**WORK TO COMPLETE**
Wherever a line in the data holds the word "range", pull that line out.

------------------------------------

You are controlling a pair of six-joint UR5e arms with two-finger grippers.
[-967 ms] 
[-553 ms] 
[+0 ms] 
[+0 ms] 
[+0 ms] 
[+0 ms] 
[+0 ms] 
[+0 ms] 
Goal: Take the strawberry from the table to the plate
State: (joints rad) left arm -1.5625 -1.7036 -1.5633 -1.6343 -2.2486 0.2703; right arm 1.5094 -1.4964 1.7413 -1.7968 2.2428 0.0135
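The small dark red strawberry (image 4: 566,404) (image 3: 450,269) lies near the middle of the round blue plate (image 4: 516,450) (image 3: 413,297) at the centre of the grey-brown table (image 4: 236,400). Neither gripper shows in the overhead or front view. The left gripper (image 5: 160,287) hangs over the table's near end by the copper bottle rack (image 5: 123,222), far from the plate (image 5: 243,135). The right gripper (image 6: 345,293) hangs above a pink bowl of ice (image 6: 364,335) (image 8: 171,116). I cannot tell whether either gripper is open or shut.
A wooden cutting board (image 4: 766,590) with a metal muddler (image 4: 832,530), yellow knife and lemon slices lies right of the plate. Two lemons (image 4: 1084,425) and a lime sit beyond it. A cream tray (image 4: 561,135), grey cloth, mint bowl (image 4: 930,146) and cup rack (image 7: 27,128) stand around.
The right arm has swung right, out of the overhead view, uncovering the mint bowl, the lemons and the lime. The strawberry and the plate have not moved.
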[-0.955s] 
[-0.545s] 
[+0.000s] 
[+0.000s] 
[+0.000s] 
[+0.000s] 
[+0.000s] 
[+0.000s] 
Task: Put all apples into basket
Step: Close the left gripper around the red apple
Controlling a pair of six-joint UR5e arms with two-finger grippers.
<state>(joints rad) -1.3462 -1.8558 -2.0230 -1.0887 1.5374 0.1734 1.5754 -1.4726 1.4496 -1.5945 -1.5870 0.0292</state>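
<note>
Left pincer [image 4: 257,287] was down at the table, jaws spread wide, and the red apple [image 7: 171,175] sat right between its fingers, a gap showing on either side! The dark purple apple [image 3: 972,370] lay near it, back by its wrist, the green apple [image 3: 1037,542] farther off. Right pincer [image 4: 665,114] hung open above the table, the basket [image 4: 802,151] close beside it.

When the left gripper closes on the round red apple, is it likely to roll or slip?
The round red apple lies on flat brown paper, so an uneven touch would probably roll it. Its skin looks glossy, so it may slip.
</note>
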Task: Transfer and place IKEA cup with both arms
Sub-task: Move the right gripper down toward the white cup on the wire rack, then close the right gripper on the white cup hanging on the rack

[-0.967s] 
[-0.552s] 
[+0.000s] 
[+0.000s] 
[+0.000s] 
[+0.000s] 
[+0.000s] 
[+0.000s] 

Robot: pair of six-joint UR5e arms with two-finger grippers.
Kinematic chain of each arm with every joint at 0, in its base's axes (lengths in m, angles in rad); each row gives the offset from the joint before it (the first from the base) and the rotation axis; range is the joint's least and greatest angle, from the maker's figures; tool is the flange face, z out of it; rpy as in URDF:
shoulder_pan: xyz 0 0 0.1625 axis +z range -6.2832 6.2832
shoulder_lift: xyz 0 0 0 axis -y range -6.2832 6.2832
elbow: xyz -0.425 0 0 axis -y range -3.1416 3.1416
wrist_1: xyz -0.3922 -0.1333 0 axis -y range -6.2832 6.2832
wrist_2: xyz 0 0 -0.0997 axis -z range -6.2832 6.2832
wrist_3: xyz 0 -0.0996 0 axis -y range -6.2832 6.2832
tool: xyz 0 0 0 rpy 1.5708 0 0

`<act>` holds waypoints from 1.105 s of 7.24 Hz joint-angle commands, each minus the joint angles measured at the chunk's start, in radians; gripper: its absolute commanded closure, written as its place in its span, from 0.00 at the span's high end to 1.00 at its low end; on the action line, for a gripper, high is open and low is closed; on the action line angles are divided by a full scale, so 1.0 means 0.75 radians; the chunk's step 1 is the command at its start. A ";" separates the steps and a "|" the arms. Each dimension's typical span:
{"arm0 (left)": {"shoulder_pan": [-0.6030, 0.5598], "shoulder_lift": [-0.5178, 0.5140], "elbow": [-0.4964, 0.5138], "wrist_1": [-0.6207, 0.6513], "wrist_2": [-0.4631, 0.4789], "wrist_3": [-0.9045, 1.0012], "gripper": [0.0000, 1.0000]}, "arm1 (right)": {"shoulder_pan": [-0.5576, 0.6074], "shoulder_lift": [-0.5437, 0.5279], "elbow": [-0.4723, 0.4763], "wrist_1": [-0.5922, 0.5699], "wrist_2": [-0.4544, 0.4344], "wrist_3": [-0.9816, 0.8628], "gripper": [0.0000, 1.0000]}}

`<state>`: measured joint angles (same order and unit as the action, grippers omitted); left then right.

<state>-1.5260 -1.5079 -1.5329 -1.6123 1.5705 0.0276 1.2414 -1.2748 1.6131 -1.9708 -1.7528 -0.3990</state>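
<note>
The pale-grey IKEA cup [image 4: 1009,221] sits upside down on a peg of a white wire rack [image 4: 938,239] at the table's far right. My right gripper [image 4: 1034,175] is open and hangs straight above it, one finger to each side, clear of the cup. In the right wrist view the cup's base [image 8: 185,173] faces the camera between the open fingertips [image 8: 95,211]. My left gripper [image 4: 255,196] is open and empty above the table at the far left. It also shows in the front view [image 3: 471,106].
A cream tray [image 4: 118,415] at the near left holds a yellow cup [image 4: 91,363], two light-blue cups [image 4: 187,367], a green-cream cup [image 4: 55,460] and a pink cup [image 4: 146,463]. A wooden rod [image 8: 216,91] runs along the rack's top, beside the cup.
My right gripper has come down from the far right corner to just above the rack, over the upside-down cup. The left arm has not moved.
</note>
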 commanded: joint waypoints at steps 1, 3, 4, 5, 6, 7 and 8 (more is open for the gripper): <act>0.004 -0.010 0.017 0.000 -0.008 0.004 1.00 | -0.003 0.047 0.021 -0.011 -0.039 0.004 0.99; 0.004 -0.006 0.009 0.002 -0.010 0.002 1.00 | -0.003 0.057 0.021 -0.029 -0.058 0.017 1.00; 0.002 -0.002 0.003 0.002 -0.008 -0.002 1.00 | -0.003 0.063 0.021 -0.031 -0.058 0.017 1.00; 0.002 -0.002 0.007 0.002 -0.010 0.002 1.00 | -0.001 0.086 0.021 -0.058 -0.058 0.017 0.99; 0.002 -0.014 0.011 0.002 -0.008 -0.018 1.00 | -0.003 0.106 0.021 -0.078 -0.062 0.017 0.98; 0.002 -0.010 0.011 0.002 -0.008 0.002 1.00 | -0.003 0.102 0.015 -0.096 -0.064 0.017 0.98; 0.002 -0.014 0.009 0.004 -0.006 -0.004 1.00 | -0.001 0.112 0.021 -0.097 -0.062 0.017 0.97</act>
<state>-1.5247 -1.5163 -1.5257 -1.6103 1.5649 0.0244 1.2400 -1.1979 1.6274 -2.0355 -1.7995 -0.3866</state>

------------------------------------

**SOLUTION TO THIS TASK**
Kinematic chain of each arm with every joint at 0, in its base's axes (lengths in m, angles in rad); each row gives the offset from the joint before it (the first from the base) and the rotation axis; range is the joint's least and greatest angle, from the maker's figures; tool is the flange face, z out of it; rpy as in URDF:
shoulder_pan: xyz 0 0 0.1625 axis +z range -6.2832 6.2832
shoulder_lift: xyz 0 0 0 axis -y range -6.2832 6.2832
elbow: xyz -0.425 0 0 axis -y range -3.1416 3.1416
wrist_1: xyz -0.3922 -0.1333 0 axis -y range -6.2832 6.2832
wrist_2: xyz 0 0 -0.0997 axis -z range -6.2832 6.2832
wrist_3: xyz 0 -0.0996 0 axis -y range -6.2832 6.2832

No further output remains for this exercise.